Exercise aim. A partial copy is required: transcribe exactly the lines from the one containing "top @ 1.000" through the last line below, without any pictures.

Material provided.

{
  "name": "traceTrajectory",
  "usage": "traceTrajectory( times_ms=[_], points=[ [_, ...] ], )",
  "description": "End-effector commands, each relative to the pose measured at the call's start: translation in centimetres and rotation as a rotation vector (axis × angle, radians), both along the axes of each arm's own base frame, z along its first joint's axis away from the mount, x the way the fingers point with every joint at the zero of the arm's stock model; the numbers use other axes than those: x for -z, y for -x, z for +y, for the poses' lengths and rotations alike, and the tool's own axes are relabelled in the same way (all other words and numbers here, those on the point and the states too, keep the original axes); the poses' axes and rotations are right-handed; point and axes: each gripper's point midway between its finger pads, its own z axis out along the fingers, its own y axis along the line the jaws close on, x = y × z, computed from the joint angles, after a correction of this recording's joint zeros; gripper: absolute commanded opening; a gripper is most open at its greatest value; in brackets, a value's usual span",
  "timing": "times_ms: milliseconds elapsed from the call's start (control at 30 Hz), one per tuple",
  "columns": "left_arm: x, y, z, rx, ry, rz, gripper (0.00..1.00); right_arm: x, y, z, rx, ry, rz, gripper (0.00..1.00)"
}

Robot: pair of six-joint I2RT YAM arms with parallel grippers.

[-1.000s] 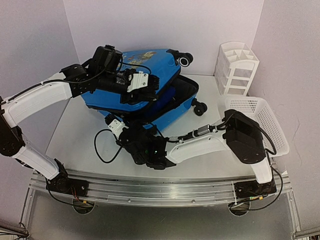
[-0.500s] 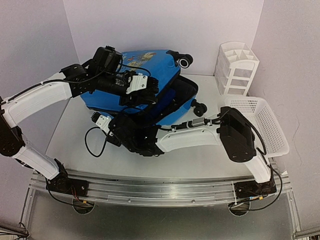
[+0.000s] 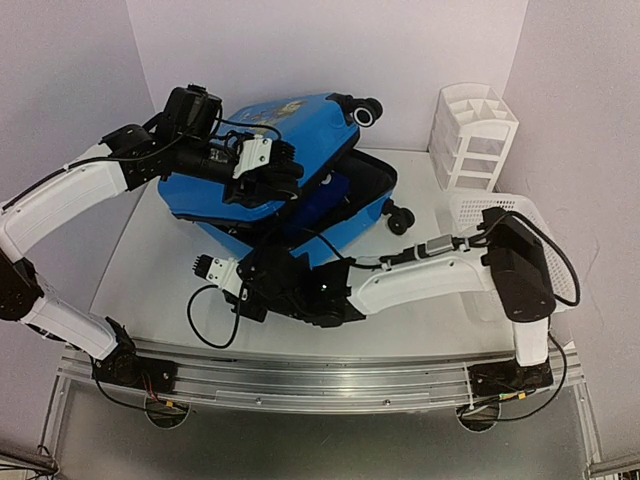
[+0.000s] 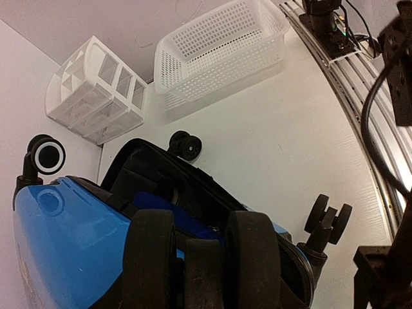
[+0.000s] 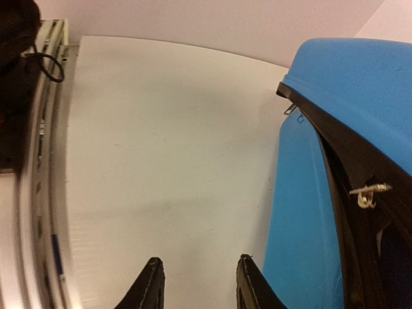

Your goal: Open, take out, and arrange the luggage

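Now, starting at the near left of the white counter (image 3: 140, 270), your right claw (image 5: 198, 273) reaches across from the far side and points toward the left wall. It hangs low over bare counter, just beside the blue shell, with its fingers parted and nothing between them.

Further back and a little to the right, your left claw (image 4: 201, 232) is clamped over the lid's edge of the large bright blue hard-shell suitcase (image 3: 310, 130), one finger on each side of the black zipper band.

That suitcase sits at the back middle of the counter, near the rear wall. Its fish-printed lid is raised and tilted above the lower half, and black lining shows in the gap. A black-and-white wheel (image 3: 368, 115) sticks up at the lid's far right corner.

To the right stands a white compartmented plastic organizer (image 3: 475, 135) in the back corner. A white perforated plastic basket (image 3: 470, 205) lies nearer you along the right wall.
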Motion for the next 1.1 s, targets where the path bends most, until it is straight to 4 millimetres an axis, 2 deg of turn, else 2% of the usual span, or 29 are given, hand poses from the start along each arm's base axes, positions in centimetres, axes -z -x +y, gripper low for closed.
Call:
traceTrajectory(
  times_ms=[0, 100, 167, 267, 333, 433, 533, 667, 733, 800, 867, 933, 1067],
  points=[
    [-9.7, 4.3, 2.1, 0.102, 0.289, 0.038, 0.0, -4.3, 4.3, -1.8, -0.089, -0.068, 0.13, 0.35],
    [-8.7, 3.6, 3.4, 0.061, 0.249, 0.044, 0.0, -4.3, 5.3, -3.4, -0.086, -0.054, 0.199, 0.38],
    [-7.5, 3.5, 4.3, 0.045, 0.197, 0.027, 0.0, -5.1, 5.5, -4.7, -0.066, -0.073, 0.226, 0.38],
    [-4.4, 3.7, 6.0, 0.03, 0.076, -0.014, 0.0, -7.4, 5.0, -6.4, -0.009, -0.122, 0.244, 0.4],
    [-2.5, 3.5, 7.4, -0.005, -0.001, -0.015, 0.0, -10.2, 4.5, -7.5, 0.019, -0.174, 0.252, 0.43],
    [0.6, 3.5, 9.8, -0.045, -0.12, -0.02, 0.0, -13.1, 1.8, -9.8, 0.145, -0.198, 0.318, 0.49],
    [3.6, 4.1, 12.2, -0.063, -0.242, -0.043, 0.0, -14.7, -2.1, -12.6, 0.307, -0.209, 0.409, 0.51],
    [7.2, 6.0, 15.7, -0.028, -0.416, -0.094, 0.0, -17.8, -7.1, -15.9, 0.433, -0.32, 0.499, 0.54],
    [8.9, 7.0, 17.3, -0.013, -0.498, -0.097, 0.0, -18.8, -10.2, -18.3, 0.52, -0.383, 0.533, 0.57],
    [9.8, 7.6, 18.5, -0.019, -0.552, -0.095, 0.0, -18.5, -13.1, -20.8, 0.619, -0.416, 0.568, 0.62],
    [10.6, 7.8, 19.5, -0.038, -0.591, -0.09, 0.0, -17.2, -15.8, -23.2, 0.724, -0.428, 0.614, 0.63],
    [11.0, 7.6, 20.3, -0.064, -0.626, -0.108, 0.0, -15.2, -18.1, -24.9, 0.801, -0.441, 0.687, 0.63],
    [11.7, 6.9, 22.4, -0.104, -0.723, -0.18, 0.0, -10.7, -22.1, -26.7, 0.9, -0.452, 0.864, 0.6]
  ],
)
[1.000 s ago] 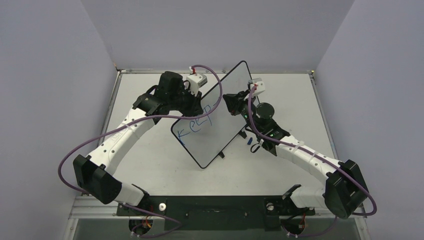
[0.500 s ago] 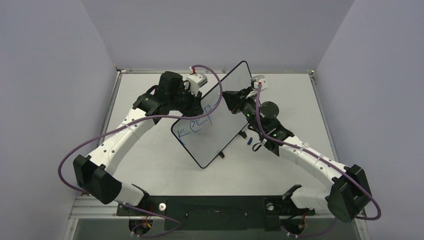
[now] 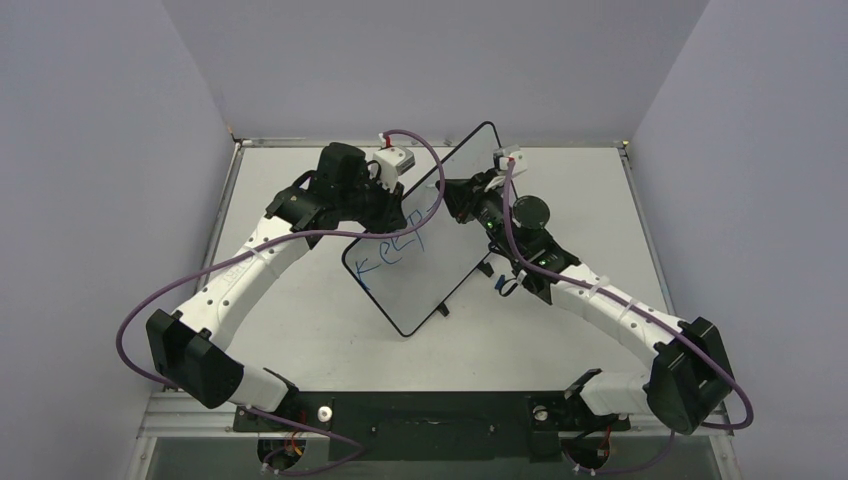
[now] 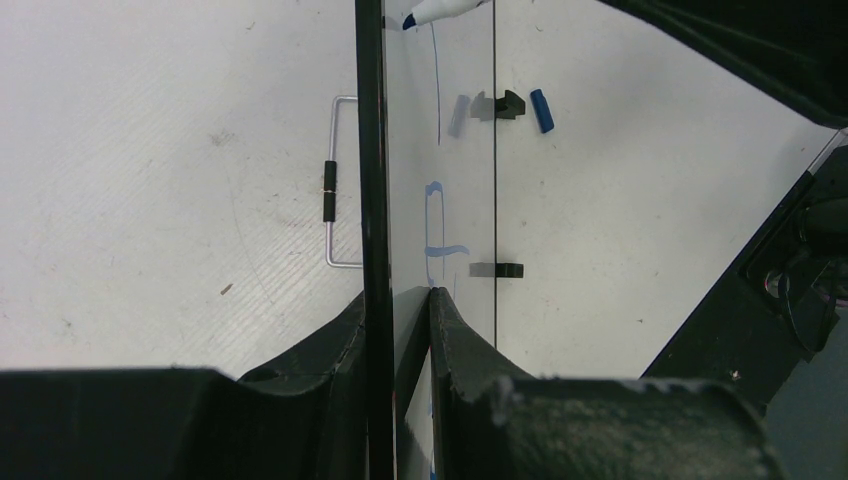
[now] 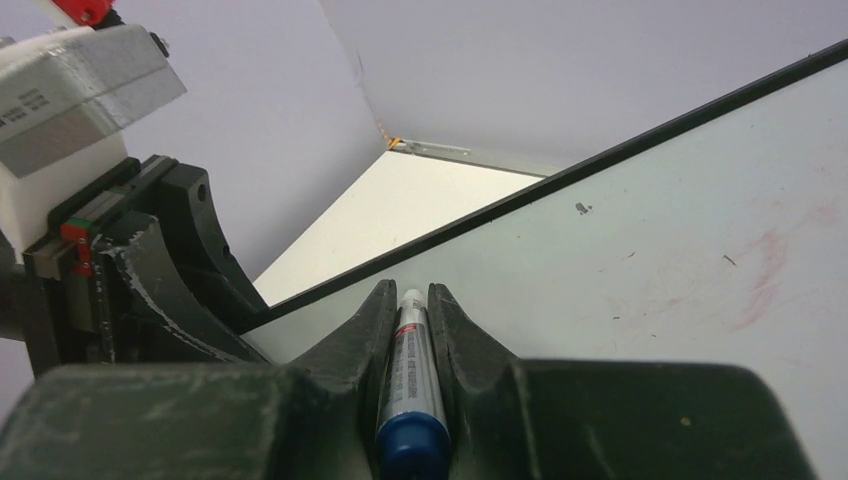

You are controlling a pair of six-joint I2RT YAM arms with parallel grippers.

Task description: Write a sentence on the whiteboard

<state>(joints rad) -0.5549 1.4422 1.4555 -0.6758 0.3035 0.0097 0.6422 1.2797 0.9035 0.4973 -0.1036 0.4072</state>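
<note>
The whiteboard (image 3: 440, 240) stands tilted on edge in the middle of the table. My left gripper (image 3: 393, 213) is shut on its left rim; in the left wrist view (image 4: 398, 295) the fingers clamp the black rim (image 4: 371, 150). The sentence (image 3: 394, 255) reads "Keep" in blue, with a thin long stroke (image 4: 438, 95) beyond it. My right gripper (image 3: 455, 198) is shut on a blue-capped marker pen (image 5: 410, 365) with its tip (image 4: 428, 13) at the board face (image 5: 650, 250).
A loose blue pen cap (image 4: 541, 110) lies on the table beside the board's black feet (image 4: 497, 104). A wire stand (image 4: 338, 180) lies behind the board. Grey walls close in the table on three sides.
My right gripper has moved a little left and toward the far end of the board with the marker. The left arm and the board have stayed still.
</note>
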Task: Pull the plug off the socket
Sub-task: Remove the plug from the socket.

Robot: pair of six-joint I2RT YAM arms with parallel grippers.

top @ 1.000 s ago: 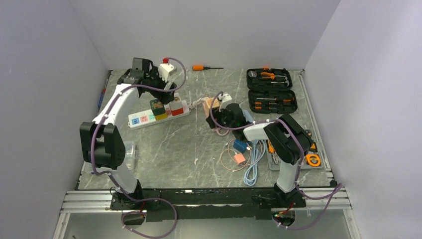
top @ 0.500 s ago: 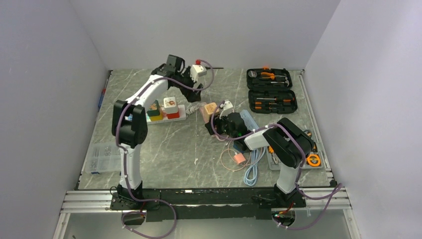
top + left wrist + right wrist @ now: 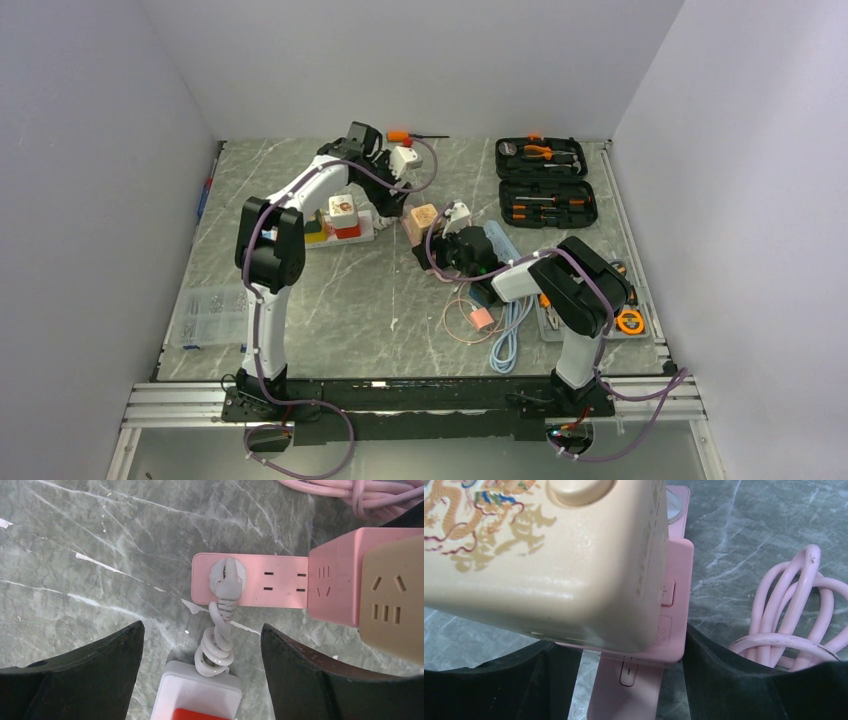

Exercise result.
top @ 1.000 s ago: 
top @ 0.500 s ago: 
top + left wrist + right wrist @ now: 

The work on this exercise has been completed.